Published on the 20/02/2014 | Written by Newsdesk
The Government’s calculation of the baseline valuation of the New Zealand welfare system was a world first and now it is taking analytics even further in to the realms of predictive risk modelling...
Speaking at the SAS business analytics software users conference this week in Wellington, Cabinet Minister for Social Development Paula Bennett, revealed the importance of data analytics in achieving the Government’s welfare reforms. Without the analytics to back up the facts, Bennett compared spending money on welfare to putting our finger in the air and throwing a whole lot of money at it and hoping.

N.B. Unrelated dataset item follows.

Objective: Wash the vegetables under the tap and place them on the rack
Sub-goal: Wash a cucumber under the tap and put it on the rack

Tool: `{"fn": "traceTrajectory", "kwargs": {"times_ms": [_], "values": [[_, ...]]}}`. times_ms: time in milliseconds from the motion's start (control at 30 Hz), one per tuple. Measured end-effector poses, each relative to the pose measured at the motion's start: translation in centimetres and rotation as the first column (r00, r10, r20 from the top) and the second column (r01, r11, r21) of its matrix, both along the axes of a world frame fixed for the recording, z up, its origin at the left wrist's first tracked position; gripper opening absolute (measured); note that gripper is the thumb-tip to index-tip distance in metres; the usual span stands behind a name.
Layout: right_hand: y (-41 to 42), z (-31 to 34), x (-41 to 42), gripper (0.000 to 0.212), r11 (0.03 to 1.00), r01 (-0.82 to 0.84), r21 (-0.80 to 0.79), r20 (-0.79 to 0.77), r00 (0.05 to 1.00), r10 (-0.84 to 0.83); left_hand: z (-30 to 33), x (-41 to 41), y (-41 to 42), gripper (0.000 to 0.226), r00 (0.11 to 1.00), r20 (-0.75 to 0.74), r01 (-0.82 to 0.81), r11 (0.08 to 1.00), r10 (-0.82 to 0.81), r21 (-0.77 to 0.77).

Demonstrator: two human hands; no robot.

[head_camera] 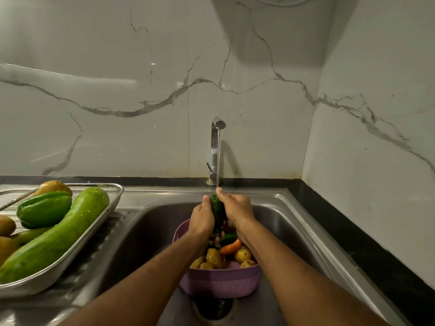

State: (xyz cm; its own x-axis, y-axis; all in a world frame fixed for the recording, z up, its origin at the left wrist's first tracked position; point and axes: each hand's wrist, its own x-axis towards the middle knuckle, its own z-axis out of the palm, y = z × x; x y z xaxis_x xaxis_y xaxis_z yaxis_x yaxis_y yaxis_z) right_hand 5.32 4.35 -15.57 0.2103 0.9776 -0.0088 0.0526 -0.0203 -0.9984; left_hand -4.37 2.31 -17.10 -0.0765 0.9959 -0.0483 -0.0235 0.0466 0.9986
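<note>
While rinsing under the tap [217, 147], holding a dark cucumber [217, 214] upright in the stream, directly over the purple basket [221, 282] so runoff is falling back into the sink [292, 222]. Clasping it from both sides: left hand [202, 218] and right hand [236, 211] each curling round it in a firm grip. Leaving potatoes [242, 254] and a carrot [231, 247] waiting below. Offering the rack [103, 218] on the left, already crowded with a gourd [56, 236] and pepper [44, 211], across a low sink rim with open room
</note>
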Motion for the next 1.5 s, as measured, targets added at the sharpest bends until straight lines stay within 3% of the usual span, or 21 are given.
{"fn": "traceTrajectory", "kwargs": {"times_ms": [133, 267, 400, 533, 567, 667, 767, 900, 1067, 1133, 1300, 1500], "values": [[-0.3, 0.3, 1.0, 0.026, 0.966, -0.256, -0.047, -0.134, 0.959, 0.248, 0.6, -0.5, 0.2, 0.061, 0.991, 0.128, -0.029, 0.989, 0.048, -0.143], [-0.8, 0.2, 1.1, 0.019, 0.992, -0.125, -0.023, -0.121, 0.985, 0.122, 0.7, -0.1, -0.2, 0.065, 0.983, 0.181, 0.043, 0.984, -0.012, -0.171], [-0.2, -0.3, 0.5, 0.020, 0.996, 0.087, -0.027, -0.104, 0.991, -0.090, 0.3, 0.5, -0.2, 0.068, 0.996, 0.030, 0.082, 0.990, -0.079, -0.113], [0.1, -0.5, 0.3, 0.015, 0.989, 0.148, 0.026, 0.017, 0.989, -0.149, -0.9, 0.4, -0.4, 0.053, 0.915, -0.399, 0.081, 0.996, -0.060, 0.035], [0.0, -0.7, 0.3, 0.016, 0.991, 0.128, 0.038, 0.046, 0.990, -0.130, -1.0, 0.3, -0.7, 0.048, 0.897, -0.438, 0.077, 0.996, -0.052, 0.040], [-0.2, -0.5, 0.4, 0.019, 0.999, -0.030, -0.013, 0.052, 0.998, 0.030, -1.0, 0.4, -1.3, 0.039, 0.938, -0.345, 0.031, 0.999, -0.039, -0.030], [-0.3, -0.3, -0.1, 0.025, 0.983, -0.174, -0.061, -0.038, 0.984, 0.172, -0.5, -0.3, -1.2, 0.043, 0.981, -0.195, -0.025, 0.998, 0.014, -0.052], [-0.8, 0.2, -0.7, 0.023, 0.992, -0.097, -0.082, -0.091, 0.992, 0.090, -0.3, 0.0, -1.0, 0.042, 0.999, -0.037, -0.009, 0.997, 0.012, 0.074], [-0.3, -0.1, -2.0, 0.042, 0.993, 0.113, -0.042, -0.025, 0.993, -0.114, -0.7, 1.0, -1.1, 0.044, 0.994, -0.105, -0.013, 0.979, 0.035, 0.201], [-0.2, -0.1, -2.1, 0.043, 0.995, 0.096, -0.034, -0.048, 0.994, -0.098, -0.8, 1.2, -1.1, 0.044, 0.998, -0.052, -0.022, 0.984, 0.032, 0.176], [-1.2, 0.1, -1.1, 0.022, 0.991, -0.098, -0.088, -0.137, 0.987, 0.085, -1.1, 1.8, -0.3, 0.043, 0.986, 0.141, -0.085, 0.996, 0.085, -0.005], [-1.7, -0.6, -1.2, 0.020, 0.998, -0.002, -0.060, -0.113, 0.994, -0.004, -1.0, 1.6, -0.5, 0.050, 0.995, 0.093, -0.033, 0.999, 0.035, -0.021]]}}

As a result of the welfare reforms and use of data analytics, Bennett revealed that New Zealand now has the lowest number of youth not in employment, education or training, since 2008 and in the last 12 months alone, there has been a 9.4 percent drop in sole parents on the benefit – the largest drop in 20 years apart from in the mid-2000s when working for families came in.
“I’ve got Treasury wanting to give us money – that’s unheard of – because they can see the results of it. We spent $330 million less on welfare in the last 12 months.
That’s the kind of difference this stuff can make.”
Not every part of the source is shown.